Empty nest. I saw this coming a LONG way off, and have been preparing for it for years. I recognize that it is Good and Right that our children grow up and move on with their lives; it is what we have been training them to do their whole lives. That does not change the fact, however, that when I am done with my stage of active mothering I am stepping out of a major phase of identity: "I am a stay-at-home-mom and homemaker." I also saw this off in the distance, and got my schooling finished, some occupational training under my belt and started my own business. I was also planting my veggie garden, nurturing my flock of pullets and waiting for the arrival of my first eggs. My own life was rolling right along into the next phase, too, and I was busy enough to be distracted from my sense of loss as the kids started trickling away.
Then, BAM! What started as a wonderful, busy Spring and lots of great jobs turned into nothing, nada, zip, zilch, zippo. A couple small things here and there, and now a couple more small things on the horizon, but it really slapped me hard in the face. "Wait. If I am not mothering anymore, and I have no work, what exactly am I supposed to be doing, here?" My crisis was made much the worse for a depressive reversion. Those who have walked in the shadow of depression know that it is not as simple as "getting over it" or "finding something to do." At times it is, literally, the valley of the shadow of death; it is suffering and oppression. The things you most enjoy doing are meaningless, pointless and joyless. Oh, I am a gardener? I couldn't really care any less about my gardens right now, and let them go to weeds. Sometimes it is all you can do just to take care of your charges but because they would DIE otherwise. It is not a good place to be, and it can be a hard place out of which to climb. Physical and spiritual issues can also play a significant role, so we go back to a holistic examination of one's life, like I alluded to in earlier posts.
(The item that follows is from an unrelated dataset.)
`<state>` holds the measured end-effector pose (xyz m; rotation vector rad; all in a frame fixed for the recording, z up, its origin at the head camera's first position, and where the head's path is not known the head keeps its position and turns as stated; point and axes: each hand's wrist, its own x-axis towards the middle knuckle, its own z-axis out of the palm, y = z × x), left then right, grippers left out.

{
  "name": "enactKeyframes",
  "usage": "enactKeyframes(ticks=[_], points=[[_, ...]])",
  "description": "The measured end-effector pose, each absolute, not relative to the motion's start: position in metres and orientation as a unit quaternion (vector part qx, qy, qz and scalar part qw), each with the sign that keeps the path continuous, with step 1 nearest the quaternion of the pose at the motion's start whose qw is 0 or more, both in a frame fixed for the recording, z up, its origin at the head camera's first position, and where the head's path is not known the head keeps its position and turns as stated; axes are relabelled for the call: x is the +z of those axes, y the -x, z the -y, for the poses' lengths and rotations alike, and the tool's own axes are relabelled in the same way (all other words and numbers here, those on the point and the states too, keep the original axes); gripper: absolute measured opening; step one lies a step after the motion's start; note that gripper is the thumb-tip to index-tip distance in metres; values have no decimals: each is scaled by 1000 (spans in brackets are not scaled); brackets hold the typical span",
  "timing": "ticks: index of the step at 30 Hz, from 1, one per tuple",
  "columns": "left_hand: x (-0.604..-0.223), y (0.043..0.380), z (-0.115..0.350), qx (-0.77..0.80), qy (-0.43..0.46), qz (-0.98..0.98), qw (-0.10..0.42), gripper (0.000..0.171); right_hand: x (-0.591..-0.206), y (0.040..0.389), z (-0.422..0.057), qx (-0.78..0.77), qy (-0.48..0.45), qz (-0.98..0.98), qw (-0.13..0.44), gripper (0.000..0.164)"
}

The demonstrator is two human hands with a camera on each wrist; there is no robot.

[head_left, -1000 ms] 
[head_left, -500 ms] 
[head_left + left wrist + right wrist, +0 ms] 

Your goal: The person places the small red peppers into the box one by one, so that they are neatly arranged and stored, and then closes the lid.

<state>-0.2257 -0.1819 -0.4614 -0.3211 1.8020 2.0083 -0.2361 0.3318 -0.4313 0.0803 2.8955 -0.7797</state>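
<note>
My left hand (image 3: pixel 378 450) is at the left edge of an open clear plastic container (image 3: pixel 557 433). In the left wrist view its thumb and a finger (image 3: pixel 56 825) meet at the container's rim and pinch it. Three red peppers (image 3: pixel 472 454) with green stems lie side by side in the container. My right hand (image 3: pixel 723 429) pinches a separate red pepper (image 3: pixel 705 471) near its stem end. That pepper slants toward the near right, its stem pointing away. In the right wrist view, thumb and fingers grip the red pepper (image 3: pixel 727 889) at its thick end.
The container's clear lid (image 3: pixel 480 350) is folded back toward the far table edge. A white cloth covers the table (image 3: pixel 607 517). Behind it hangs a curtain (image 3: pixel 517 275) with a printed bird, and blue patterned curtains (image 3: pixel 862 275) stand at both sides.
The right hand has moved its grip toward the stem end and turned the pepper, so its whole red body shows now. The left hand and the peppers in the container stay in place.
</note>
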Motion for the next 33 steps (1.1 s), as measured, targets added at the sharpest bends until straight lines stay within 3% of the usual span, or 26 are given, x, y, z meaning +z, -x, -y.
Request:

My backwards crash was not a conscious one; I crashed and was taken aback by what was happening to me. After all, I was in counselling, taking anti-depressants, improving my diet, losing weight, enjoying fellowship with God.
Retrospective examination brought all this unbeknownst angst to the surface, where, fortunately, it can be dealt with. As my counsellor so aptly put it, the muck in a glass of water can settle out to the bottom but if you jostle that glass the much gets stirred up- a perfect time to skim it off. Hooray for skimming!
So, as I feel the oppression begin to lift, and my eyes start to drift back upward, I breathe in deeply, and think about the idea of identity a little more clearly. I am still mother, wife, female, etc. What I DO will look different, of course, now that I am not actively mothering. But our sermon last Sunday was so perfectly timed that I cannot help but thank God for reminding me that He is there, walking through the muck with me.
Who am I? I am a human being living on this world we called earth. I am a Child of God, created to glorify Him. My suffering has been great, but nothing compared to what He endured on the cross for my sake, and if I hold tight to the reminder that He walks with me and will use my suffering for His glory I will do it again.
"Whom have I in heaven but Thee? And there is nothing on earth I desire
besides Thee. My flesh and my heart may fail,
but God is the strength of my heart and my portion forever."